About this task: The answer is to be an exact copy of the lines below running from the line with "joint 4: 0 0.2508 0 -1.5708" down to the line with "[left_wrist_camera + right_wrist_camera", both ends included, and nothing more.

Provided material:
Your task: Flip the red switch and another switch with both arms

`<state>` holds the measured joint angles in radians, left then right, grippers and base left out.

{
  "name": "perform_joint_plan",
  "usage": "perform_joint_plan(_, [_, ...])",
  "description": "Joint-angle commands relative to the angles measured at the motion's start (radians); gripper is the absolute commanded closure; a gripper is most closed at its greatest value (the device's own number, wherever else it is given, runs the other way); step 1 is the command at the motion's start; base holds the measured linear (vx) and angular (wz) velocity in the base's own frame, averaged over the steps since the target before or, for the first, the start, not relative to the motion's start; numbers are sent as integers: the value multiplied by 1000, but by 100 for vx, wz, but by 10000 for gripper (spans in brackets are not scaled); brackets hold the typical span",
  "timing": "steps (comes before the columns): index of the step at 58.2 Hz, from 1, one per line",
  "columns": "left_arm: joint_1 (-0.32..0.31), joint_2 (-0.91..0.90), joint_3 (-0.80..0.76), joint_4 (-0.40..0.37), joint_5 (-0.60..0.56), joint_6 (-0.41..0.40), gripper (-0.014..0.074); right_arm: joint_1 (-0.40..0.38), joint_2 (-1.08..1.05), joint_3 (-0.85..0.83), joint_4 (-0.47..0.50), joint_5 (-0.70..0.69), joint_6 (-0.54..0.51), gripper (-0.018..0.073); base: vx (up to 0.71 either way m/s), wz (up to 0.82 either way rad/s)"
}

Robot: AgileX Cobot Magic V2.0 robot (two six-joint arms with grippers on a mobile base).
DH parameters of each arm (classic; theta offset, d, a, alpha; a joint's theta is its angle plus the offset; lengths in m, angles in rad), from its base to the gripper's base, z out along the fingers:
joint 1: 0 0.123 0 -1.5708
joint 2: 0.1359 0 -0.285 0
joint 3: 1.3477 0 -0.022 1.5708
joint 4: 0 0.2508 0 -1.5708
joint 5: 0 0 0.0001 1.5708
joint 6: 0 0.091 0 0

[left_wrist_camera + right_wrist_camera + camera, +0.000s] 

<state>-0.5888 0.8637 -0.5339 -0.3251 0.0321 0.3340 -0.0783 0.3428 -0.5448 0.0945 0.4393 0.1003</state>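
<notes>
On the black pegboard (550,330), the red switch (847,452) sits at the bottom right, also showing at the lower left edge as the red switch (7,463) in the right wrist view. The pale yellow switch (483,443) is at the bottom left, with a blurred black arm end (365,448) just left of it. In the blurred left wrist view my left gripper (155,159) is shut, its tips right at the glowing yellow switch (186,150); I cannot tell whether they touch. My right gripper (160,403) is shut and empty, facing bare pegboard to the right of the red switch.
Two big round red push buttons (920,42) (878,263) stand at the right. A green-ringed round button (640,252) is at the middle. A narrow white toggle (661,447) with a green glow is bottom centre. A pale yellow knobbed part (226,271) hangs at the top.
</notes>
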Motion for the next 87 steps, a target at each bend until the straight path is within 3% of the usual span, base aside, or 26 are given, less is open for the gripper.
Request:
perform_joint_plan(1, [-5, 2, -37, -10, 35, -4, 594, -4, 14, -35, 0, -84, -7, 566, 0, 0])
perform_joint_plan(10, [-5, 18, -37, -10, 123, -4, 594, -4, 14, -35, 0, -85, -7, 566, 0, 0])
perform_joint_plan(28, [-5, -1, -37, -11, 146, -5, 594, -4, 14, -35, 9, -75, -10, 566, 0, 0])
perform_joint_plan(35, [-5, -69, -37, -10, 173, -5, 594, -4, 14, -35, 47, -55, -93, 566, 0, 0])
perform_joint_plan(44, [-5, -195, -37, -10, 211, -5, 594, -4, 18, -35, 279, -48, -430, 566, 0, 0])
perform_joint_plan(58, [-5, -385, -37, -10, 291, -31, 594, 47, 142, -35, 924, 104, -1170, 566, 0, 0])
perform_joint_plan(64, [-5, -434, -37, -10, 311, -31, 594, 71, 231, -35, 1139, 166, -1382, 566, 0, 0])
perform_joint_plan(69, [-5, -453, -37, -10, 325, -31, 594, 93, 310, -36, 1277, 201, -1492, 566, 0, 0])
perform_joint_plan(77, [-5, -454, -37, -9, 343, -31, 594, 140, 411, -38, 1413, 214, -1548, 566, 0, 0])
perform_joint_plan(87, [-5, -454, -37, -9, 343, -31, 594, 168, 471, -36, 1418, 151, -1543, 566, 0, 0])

Result below:
joint 4: 0 0.2508 0 -1.5708
joint 5: 0 0 0.0001 1.5708
joint 6: 0 0.091 0 0

[left_wrist_camera + right_wrist_camera + camera, +0.000s] 

The answer is complete, and the exercise is done.